*** GIVEN INFORMATION Section Begins ***

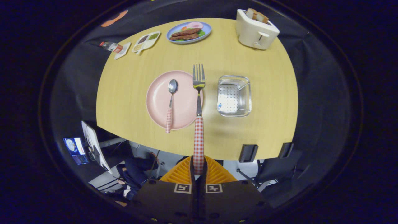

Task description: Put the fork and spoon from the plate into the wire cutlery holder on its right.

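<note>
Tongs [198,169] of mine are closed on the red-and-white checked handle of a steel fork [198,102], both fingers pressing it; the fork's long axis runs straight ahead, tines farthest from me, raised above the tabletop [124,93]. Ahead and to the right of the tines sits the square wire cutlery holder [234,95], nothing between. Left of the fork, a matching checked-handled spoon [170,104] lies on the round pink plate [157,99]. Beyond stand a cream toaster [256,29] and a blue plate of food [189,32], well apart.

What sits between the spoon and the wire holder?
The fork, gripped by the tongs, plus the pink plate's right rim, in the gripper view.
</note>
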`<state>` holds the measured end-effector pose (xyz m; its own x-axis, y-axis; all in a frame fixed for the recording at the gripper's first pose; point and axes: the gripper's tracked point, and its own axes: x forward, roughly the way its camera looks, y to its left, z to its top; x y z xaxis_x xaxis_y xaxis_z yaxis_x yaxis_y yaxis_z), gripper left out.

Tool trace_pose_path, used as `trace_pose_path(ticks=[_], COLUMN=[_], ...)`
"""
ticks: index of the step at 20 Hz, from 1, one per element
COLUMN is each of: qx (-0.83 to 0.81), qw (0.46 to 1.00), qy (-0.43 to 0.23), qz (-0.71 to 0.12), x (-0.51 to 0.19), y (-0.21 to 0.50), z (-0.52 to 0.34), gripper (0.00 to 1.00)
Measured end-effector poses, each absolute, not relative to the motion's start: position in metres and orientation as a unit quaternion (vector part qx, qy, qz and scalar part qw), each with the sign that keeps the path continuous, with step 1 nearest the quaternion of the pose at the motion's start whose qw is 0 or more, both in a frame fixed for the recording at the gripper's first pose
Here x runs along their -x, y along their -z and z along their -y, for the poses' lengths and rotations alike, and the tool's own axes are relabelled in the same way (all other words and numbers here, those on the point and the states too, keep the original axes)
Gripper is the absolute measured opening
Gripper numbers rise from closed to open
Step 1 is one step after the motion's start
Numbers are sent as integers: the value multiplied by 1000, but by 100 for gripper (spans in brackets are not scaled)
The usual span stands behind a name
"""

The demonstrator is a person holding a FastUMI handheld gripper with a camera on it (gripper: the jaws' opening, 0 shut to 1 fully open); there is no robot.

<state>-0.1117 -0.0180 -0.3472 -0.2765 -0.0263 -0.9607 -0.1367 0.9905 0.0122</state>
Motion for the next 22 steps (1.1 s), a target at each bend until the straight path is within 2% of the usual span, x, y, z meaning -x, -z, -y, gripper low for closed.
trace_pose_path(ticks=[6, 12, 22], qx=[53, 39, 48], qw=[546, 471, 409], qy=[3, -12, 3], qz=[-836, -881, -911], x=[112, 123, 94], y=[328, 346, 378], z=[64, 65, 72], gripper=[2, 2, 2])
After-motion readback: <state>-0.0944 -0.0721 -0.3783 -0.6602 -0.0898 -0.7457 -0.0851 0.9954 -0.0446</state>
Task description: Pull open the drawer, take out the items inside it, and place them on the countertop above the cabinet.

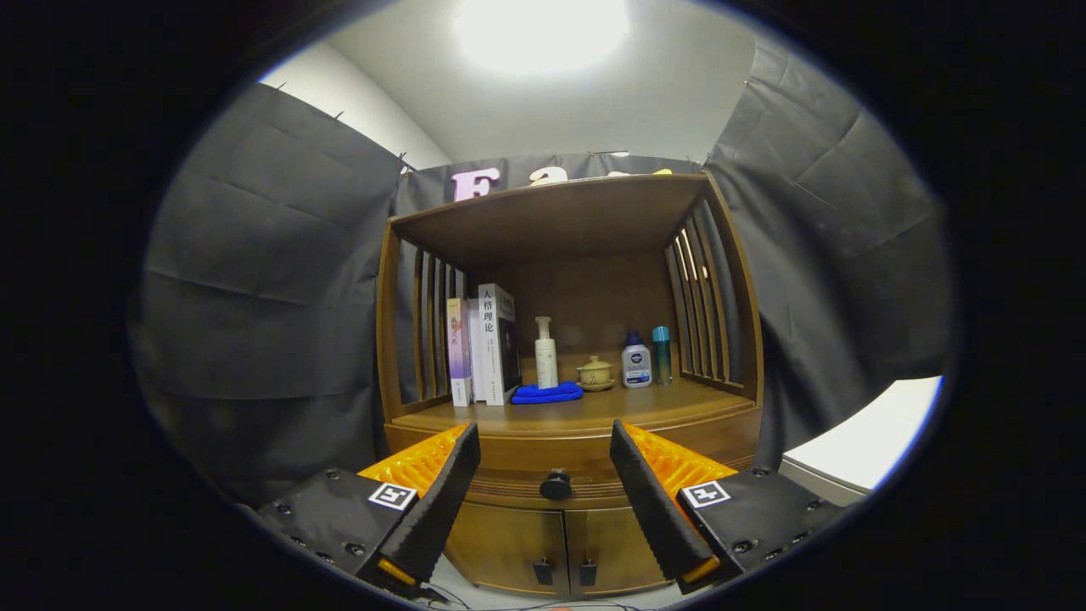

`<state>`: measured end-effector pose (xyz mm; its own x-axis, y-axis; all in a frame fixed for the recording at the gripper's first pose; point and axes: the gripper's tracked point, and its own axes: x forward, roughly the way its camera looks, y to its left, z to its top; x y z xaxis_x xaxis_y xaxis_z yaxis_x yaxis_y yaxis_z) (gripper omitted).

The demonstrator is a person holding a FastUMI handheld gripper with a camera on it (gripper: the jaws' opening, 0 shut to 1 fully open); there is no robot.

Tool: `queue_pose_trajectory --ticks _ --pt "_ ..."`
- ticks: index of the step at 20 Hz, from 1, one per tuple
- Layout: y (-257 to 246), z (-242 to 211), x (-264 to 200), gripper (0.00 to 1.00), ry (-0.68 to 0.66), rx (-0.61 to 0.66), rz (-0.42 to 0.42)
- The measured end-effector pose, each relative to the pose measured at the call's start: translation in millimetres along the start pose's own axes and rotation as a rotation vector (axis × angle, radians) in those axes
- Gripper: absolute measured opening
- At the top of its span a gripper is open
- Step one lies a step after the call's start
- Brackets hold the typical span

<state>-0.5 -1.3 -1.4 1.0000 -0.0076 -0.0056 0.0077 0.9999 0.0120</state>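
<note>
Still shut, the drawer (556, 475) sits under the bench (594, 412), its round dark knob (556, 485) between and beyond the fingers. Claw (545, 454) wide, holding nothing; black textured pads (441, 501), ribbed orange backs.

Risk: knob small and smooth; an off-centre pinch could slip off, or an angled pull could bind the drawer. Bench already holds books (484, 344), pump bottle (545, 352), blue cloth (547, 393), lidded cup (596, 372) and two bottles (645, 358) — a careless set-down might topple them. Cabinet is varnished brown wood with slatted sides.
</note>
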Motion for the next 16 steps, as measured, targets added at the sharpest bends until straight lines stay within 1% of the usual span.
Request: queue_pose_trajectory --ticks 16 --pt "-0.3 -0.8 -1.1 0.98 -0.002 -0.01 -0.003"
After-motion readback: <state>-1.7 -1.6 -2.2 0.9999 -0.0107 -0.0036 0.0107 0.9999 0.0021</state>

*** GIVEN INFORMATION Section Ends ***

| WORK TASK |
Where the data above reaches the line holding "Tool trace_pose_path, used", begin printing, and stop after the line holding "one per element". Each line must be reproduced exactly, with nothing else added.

| OUTPUT OF THE EXERCISE |
Tool trace_pose_path, used as `trace_pose_path(ticks=[_], COLUMN=[_], ...)`
"""
ticks: index of the step at 20 Hz, from 1, one per element

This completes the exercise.